A nightmare that makes you wake up screaming? I'd say that counts as disturbing the substrate.
Another way to think of it. Consider breaking out of Minecraft. Can you do it?

Maybe. There are certainly ways to crash it today. But now let's go through some cycles of fixing those crashes, and we'll run it on a system that can handle the resource usage even if it slows down in the external reality's terms quite a bit. And we'll ignore the slash commands and just stick to the world interactions you can make.

After that, can you forcefully break out of it from the inside?

No.

It is not obligatory for systems to include escape hatches. We're just not great at building complex systems without them. But there's no reason they are necessarily present in all systems.

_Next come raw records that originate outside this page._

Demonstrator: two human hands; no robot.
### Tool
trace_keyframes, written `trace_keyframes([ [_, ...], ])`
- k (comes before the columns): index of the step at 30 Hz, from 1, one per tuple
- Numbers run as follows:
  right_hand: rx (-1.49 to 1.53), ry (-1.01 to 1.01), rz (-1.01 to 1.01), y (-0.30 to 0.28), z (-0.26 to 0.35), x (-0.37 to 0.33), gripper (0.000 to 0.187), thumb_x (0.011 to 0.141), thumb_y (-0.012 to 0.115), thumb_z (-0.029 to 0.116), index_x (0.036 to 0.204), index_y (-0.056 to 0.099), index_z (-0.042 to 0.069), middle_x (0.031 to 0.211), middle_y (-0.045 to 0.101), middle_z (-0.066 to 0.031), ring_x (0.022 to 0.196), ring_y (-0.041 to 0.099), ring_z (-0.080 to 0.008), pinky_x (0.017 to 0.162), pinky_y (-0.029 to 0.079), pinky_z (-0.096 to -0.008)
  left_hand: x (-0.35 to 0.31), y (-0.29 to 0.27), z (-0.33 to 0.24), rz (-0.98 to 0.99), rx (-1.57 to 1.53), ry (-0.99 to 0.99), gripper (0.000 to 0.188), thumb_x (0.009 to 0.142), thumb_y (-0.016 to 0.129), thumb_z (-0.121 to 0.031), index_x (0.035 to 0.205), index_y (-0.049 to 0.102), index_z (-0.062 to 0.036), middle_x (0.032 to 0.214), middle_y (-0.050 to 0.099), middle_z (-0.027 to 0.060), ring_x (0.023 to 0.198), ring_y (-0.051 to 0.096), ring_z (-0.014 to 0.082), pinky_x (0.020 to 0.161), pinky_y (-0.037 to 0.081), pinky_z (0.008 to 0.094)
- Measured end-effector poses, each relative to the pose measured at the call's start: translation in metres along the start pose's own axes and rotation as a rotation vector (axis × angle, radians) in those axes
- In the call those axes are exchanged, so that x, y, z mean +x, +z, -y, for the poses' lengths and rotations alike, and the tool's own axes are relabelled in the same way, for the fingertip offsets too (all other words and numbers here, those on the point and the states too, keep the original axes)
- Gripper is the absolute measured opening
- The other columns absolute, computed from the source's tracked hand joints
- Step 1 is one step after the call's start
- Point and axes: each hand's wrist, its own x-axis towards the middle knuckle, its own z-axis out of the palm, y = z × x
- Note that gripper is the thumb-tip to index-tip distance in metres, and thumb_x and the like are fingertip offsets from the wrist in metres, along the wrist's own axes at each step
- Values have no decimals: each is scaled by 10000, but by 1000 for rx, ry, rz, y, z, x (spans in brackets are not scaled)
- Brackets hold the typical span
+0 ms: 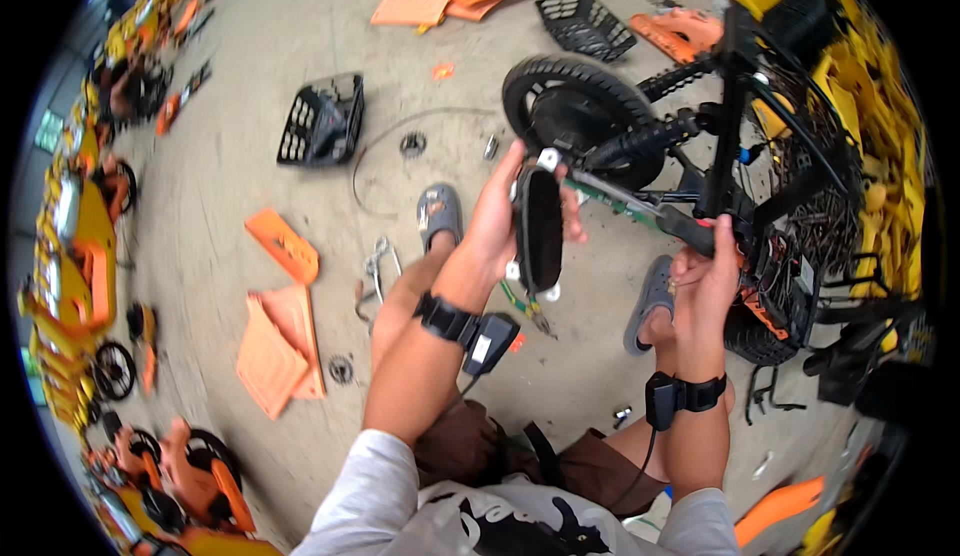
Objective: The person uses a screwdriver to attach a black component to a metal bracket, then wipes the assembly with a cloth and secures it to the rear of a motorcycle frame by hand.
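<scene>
My left hand (pixel 492 218) is closed around a black oblong part (pixel 541 228) with pale metal tabs at both ends, held upright above the floor. My right hand (pixel 703 278) grips the dark handle of a screwdriver (pixel 685 228). Its long shaft slants up and left toward the top of the black part; whether the tip touches it, I cannot tell. Just beyond both hands, a partly stripped bike (pixel 715 146) lies with its fat black wheel (pixel 575 106) showing. Below the black part, pliers (pixel 530 311) with green and yellow handles rest on the floor.
Black baskets (pixel 322 121) and orange panels (pixel 275 341) lie around the floor. A thin cable (pixel 375 141) curves near a small sprocket (pixel 412 144). Yellow and orange bikes (pixel 80 266) line the left; yellow parts (pixel 870 106) are heaped at right.
</scene>
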Motion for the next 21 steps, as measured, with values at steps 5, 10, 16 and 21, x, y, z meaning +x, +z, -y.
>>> trace_keyframes([
  [5,117,214,91,-6,-10,11,271,935,616,260,1119,587,64,994,644,-70,614,549,-120,530,409,-251,10,-1,4,8,13,-140,700,962,310,-633,1031,568,14,848,646,241,724,661,407,702,559,530],
  [10,197,323,405,6,4,-7,598,935,560,119,1471,305,45,1204,564,-140,886,666,-262,735,545,-350,10,7,15,116,146,-231,815,942,228,-699,1061,552,39,894,649,271,739,676,407,641,576,476],
  [16,218,346,539,-3,1,-12,632,821,514,-27,1428,349,32,1037,576,-109,922,621,-247,907,491,-416,9,15,20,165,266,-247,830,946,209,-698,1078,569,38,802,667,248,699,681,375,654,577,429],
  [21,39,346,467,-13,-12,-10,372,839,545,41,1207,571,-9,884,604,-71,747,614,-160,708,501,-319,13,16,26,108,292,-228,799,954,236,-678,1029,585,38,809,665,282,648,672,394,620,569,437],
])
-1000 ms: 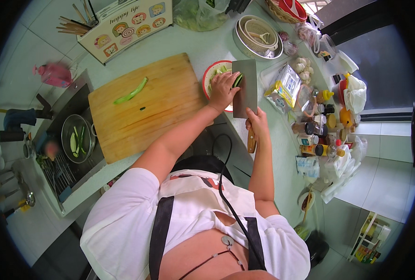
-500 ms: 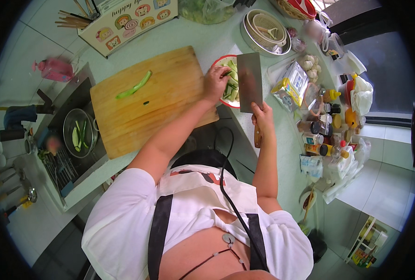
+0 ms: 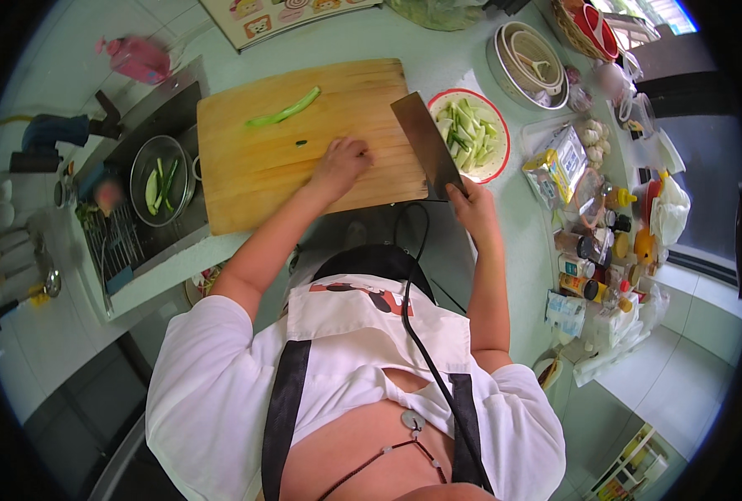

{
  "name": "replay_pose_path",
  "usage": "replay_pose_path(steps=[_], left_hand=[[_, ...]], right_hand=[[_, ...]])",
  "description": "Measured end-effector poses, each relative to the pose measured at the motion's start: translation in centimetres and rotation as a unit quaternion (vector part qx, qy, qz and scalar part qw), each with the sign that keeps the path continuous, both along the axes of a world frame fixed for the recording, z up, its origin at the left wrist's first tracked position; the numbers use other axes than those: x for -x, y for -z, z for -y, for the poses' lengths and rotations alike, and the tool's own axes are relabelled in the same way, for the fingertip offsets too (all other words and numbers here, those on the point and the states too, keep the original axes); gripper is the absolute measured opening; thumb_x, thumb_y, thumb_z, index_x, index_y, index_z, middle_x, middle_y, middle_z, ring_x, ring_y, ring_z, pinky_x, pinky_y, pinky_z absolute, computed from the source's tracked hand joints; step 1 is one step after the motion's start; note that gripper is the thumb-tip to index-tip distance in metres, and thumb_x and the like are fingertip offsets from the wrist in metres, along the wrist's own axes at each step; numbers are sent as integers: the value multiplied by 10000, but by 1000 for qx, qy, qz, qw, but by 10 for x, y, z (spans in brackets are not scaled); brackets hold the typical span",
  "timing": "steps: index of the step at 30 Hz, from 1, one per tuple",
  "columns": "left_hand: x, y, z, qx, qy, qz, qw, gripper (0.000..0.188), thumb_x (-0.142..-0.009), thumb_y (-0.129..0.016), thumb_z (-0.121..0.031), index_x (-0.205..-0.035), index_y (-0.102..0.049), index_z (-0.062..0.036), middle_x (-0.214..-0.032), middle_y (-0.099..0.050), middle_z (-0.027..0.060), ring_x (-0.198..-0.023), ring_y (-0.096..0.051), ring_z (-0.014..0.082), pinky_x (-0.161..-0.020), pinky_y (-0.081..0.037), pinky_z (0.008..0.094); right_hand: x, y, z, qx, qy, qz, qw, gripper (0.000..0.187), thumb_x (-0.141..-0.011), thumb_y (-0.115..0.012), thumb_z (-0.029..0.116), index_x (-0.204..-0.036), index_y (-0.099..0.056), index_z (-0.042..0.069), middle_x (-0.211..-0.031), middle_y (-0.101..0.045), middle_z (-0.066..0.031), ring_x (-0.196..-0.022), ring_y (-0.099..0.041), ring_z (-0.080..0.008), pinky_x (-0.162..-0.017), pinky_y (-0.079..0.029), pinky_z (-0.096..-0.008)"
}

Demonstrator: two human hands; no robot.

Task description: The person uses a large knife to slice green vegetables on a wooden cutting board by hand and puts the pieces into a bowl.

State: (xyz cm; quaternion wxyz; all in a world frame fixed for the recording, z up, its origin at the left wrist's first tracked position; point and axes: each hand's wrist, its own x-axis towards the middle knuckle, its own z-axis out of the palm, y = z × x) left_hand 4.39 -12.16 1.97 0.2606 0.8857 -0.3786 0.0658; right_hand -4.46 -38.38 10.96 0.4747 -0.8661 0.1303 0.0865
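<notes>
The cleaver [image 3: 428,138] is grasped by the right hand [image 3: 474,206], its handle mostly hidden, beside a red-rimmed bowl [image 3: 502,151] of cut green pieces [image 3: 469,134]. The left hand [image 3: 343,170] is held half-curled over the cutting board [image 3: 242,179]; whether anything is pinched cannot be told. A patterned box [image 3: 283,23] is cut off above.

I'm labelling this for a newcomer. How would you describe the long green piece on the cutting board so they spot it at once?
Start with the large wooden cutting board. On its far half, beyond and left of the left hand, lies the long green piece, slightly curved. Its length and light colour set it apart from the tiny dark green bit nearby.
</notes>
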Motion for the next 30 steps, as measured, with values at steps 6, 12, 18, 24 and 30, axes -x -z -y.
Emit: replay_pose_path(steps=[6, 12, 18, 24, 30], left_hand=[[11, 9, -3, 142, -129, -3, 982, 244, -721, -631, -16, -961, -637, -62, -1029, -556, 115, -966, -527, 301, -808, -452, 386], [17, 18, 0, 167, -163, 31, 972, 217, -711, -645, -11, -922, -646, -61, -963, -573, 96, -914, -544, 292, -755, -473, 364], [18, 18, 5, 156, -180, 39, 970, 198, -694, -642, -2, -881, -653, -65, -903, -584, 83, -900, -547, 279, -736, -480, 361], [18, 23, 4, 155, -184, 64, 968, 174, -680, -630, 13, -839, -644, -56, -874, -589, 82, -869, -552, 276, -722, -484, 354], [17, 22, 3, 163, -184, 67, 967, 152, -679, -631, 15, -817, -633, -49, -867, -587, 86, -864, -559, 275, -714, -485, 352]], right_hand=[[-8, 7, -18, 70, -82, -28, 994, 249, -838, -595, 162, -1056, -608, 42, -779, -603, -185, -699, -573, -276, -665, -451, -358], [-8, -4, -33, 102, -131, -16, 986, 209, -842, -577, 191, -995, -618, 54, -788, -606, -214, -758, -594, -368, -673, -456, -409], [-13, 1, -32, 142, -176, -5, 974, 198, -837, -572, 188, -977, -622, 57, -798, -609, -217, -777, -583, -392, -675, -456, -435], [-23, -10, -31, 139, -212, -13, 967, 190, -839, -568, 195, -924, -611, 31, -777, -609, -211, -751, -589, -380, -671, -455, -431], [-30, -11, -32, 137, -228, -46, 963, 199, -849, -551, 201, -913, -606, 20, -750, -607, -206, -722, -589, -368, -667, -451, -426]])
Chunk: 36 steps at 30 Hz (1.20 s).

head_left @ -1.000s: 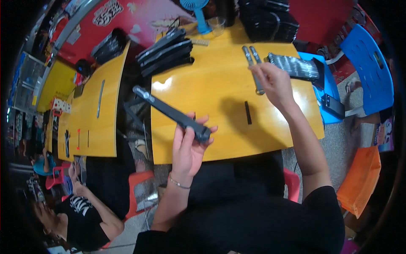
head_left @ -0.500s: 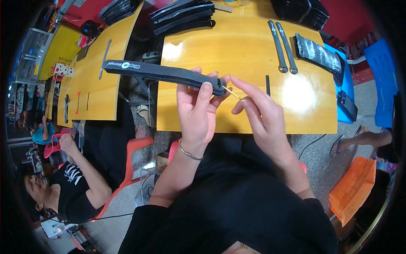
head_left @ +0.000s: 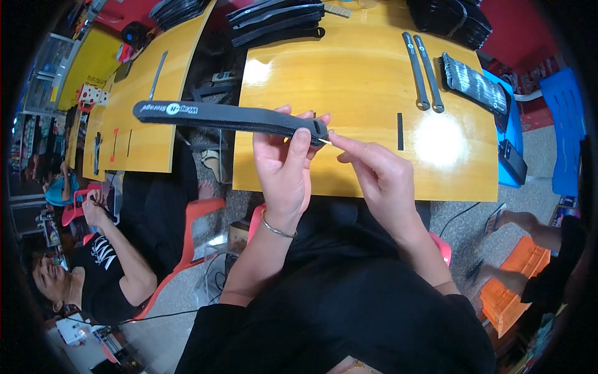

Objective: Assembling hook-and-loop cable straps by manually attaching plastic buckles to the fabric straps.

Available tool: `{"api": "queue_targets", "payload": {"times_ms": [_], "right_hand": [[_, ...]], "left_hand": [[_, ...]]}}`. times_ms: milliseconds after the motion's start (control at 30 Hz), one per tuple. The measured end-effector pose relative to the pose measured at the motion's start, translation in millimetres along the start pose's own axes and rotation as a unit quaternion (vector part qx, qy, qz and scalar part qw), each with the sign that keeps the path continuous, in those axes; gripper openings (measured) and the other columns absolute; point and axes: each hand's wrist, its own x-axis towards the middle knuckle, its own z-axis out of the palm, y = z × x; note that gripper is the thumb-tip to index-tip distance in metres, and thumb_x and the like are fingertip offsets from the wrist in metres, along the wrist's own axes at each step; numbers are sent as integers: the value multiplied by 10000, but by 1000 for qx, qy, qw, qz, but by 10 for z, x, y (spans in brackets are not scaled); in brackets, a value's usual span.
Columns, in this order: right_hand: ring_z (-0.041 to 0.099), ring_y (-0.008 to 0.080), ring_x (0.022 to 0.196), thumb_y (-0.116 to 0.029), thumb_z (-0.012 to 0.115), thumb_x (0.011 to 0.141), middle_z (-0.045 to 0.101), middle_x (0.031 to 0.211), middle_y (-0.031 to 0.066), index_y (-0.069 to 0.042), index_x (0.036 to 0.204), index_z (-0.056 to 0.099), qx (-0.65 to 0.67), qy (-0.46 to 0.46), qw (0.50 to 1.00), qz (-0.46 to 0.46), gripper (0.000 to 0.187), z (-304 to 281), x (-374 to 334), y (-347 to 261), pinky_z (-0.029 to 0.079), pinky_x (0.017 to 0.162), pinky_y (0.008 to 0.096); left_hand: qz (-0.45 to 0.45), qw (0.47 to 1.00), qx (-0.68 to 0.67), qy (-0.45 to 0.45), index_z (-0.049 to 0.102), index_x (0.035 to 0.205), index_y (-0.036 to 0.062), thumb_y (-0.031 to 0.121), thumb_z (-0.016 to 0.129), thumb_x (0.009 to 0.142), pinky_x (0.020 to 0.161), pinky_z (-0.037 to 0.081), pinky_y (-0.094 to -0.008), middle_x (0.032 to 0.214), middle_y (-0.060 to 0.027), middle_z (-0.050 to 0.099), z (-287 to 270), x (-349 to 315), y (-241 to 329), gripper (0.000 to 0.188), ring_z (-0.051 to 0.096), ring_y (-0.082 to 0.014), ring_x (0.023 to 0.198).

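Note:
My left hand (head_left: 286, 162) is closed around one end of a bundle of black straps (head_left: 218, 117), thumb on top. The bundle reaches out to the left, slightly arched, with white print on its upper face. A slot pierces the rounded end in my fingers. At that end my right hand (head_left: 377, 171) pinches a thin pale-yellow stick (head_left: 325, 141) between thumb and forefinger. Only a short length of the stick shows; the rest is hidden by the straps and fingers. Both hands are above the near part of the yellow table (head_left: 355, 75).
Stacked black straps (head_left: 274, 22) lie at the far left of the table. Two single straps (head_left: 417, 71), a clear-wrapped pack (head_left: 473, 84) and a short black strip (head_left: 400, 131) lie to the right. A co-worker (head_left: 115, 268) sits at left; another person's legs (head_left: 529, 224) are near an orange crate (head_left: 511, 287).
The bundle has shifted left and tilts less. My right hand has come closer to the slotted end, and less of the stick shows. A person's legs have moved in beside the orange crate.

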Motion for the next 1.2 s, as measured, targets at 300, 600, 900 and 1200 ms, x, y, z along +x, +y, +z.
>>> {"api": "queue_targets", "payload": {"times_ms": [300,600,900,1200], "right_hand": [[672,228,793,96,557,809,663,850,147,-56,1075,655,-85,3,996,-5,321,-4,-8,-54,519,664,281],[470,37,530,-127,473,951,618,769,36,-6,1048,571,454,-100,846,260,183,81,-37,138,385,478,171],[414,36,485,-131,501,943,602,757,35,-46,1035,546,444,-86,854,258,133,148,-36,75,330,444,164],[400,26,496,-143,498,947,587,760,34,-38,1039,529,291,29,952,87,143,337,-21,117,297,442,153]], "left_hand": [[121,992,41,-19,428,1144,13,-108,579,821,909,504,-390,1125,-164,543,-45,0,-110,376,572,-326,1079],[303,912,255,-105,431,1084,52,-108,590,809,898,505,-382,1119,-156,472,-88,61,-105,356,535,-369,1122],[371,855,350,-92,391,1100,67,-29,598,839,932,483,-467,1121,-153,461,-50,22,-39,346,546,-345,1082],[375,854,342,-112,393,1095,86,-28,604,837,925,488,-450,1136,-142,459,-53,89,-23,352,544,-378,1095]]}}
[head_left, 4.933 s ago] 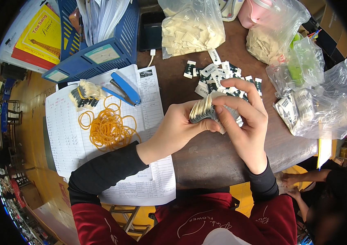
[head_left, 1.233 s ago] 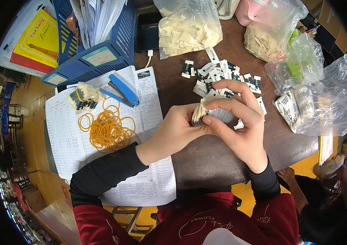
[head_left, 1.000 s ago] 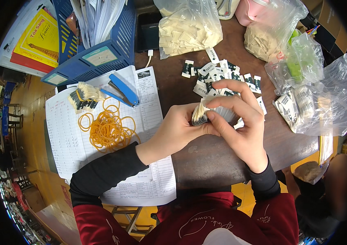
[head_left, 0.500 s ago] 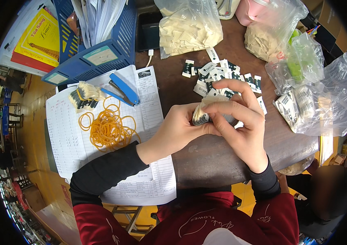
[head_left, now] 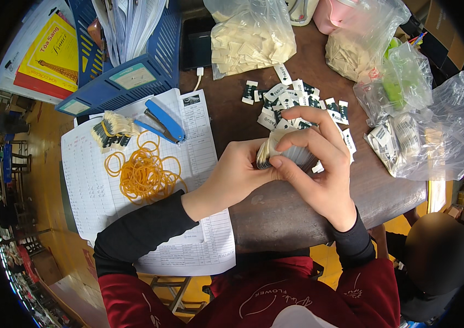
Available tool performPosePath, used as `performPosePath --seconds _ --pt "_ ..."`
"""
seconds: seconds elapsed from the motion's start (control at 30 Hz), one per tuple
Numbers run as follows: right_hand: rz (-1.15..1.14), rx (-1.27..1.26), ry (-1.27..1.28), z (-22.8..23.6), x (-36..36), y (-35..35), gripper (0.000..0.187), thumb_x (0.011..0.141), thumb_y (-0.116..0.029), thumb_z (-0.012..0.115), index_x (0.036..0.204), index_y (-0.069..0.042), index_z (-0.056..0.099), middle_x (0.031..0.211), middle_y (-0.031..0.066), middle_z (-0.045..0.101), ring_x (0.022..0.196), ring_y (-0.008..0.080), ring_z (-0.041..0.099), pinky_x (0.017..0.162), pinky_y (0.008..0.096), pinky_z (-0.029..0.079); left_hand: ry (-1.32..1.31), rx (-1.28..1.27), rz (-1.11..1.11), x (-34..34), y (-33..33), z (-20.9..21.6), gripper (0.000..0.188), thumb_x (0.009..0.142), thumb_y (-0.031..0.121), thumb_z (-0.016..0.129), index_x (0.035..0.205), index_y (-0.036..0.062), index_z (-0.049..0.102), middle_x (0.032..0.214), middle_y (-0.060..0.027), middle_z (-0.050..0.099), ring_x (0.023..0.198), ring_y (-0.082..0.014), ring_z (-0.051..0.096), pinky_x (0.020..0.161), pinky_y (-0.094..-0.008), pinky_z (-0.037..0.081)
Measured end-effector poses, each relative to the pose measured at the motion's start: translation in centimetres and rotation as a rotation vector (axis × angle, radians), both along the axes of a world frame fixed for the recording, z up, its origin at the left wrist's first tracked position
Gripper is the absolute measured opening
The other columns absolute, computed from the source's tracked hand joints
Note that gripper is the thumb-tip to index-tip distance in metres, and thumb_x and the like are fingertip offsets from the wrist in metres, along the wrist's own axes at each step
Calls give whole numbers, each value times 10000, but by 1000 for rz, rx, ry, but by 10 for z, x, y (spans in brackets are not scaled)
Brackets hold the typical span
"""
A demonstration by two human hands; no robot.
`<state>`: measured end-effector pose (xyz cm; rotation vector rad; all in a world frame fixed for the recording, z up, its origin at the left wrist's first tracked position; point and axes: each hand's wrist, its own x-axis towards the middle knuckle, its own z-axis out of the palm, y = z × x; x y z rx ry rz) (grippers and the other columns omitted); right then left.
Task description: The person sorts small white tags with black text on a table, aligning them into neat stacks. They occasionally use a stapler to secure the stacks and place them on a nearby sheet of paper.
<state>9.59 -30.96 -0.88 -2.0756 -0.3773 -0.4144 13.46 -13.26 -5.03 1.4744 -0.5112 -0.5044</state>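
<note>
Above the table's near edge, my left hand is closed around a thick stack of small fabric labels, whose pale edges fan out at its fingertips. My right hand is on the same stack, its thumb and index finger pinching at the labels while the other fingers curve above. The far fingers of the left hand are hidden behind the stack. Just beyond lies a loose pile of dark green and white labels.
Left of my hands, a heap of yellow rubber bands, a banded label bundle and a blue stapler-like tool lie on written sheets. A blue file rack and label bags stand behind. A person is at right.
My right thumb and index finger have shifted slightly on the stack, and the labels now spread more toward the right hand. The left hand keeps its hold.
</note>
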Motion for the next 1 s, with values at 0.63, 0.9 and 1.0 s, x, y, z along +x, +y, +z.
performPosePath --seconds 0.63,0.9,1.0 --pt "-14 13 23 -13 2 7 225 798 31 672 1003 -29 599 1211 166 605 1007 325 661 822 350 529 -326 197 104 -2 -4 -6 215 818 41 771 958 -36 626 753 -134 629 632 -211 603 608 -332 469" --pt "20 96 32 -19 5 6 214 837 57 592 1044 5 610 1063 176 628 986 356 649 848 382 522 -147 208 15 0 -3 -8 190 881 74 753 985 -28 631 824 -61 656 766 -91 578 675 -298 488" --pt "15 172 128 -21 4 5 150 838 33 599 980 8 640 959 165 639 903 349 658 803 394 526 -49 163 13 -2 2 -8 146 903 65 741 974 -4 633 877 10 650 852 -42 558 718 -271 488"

Another brain bender covering the same idea in a different direction: The current reigning candidate for BB(6) runs an incomprehensible amount of computation [1]. Yet, did it at any point "break out" into our world? Nope. Nor do any of the higher ones. They're completely sealed in their mathematical world, which is fortunate since any of them would sweep aside our entire universe without noticing.

https://scottaaronson.blog/?p=8972

I mean sometimes a dream upsets you enough that you wake up
The LHC doesn't generate anything like the kind of energy that you get when interstellar particles hit the Earth's upper atmosphere, nevermind what's happening inside the sun - and any of these are many, many orders of magnitude below the energies you get in a supernova, for example.

The LHC is extremely impressive from a human engineering perspective, but it's nowhere close to pushing the boundaries of what's going on every second in the universe at large.

The closest thing I can thing of is a black hole.
I love that we can switch out LHC for LSD and this comment would still feel perfect.